▶ **YOUR GOAL**:
Your answer is to be every line of the material that includes the string "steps".

[DATA — start]

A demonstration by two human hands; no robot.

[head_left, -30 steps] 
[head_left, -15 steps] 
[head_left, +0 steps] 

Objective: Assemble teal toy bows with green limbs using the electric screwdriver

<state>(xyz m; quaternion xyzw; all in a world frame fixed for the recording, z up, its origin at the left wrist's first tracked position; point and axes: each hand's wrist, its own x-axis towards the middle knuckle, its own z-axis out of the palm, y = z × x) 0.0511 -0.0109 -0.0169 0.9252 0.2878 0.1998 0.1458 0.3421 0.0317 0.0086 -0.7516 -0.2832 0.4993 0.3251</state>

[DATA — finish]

▶ **SOLUTION TO THIS PROBLEM**:
[head_left, -30 steps] 
[head_left, -15 steps] 
[head_left, +0 steps] 

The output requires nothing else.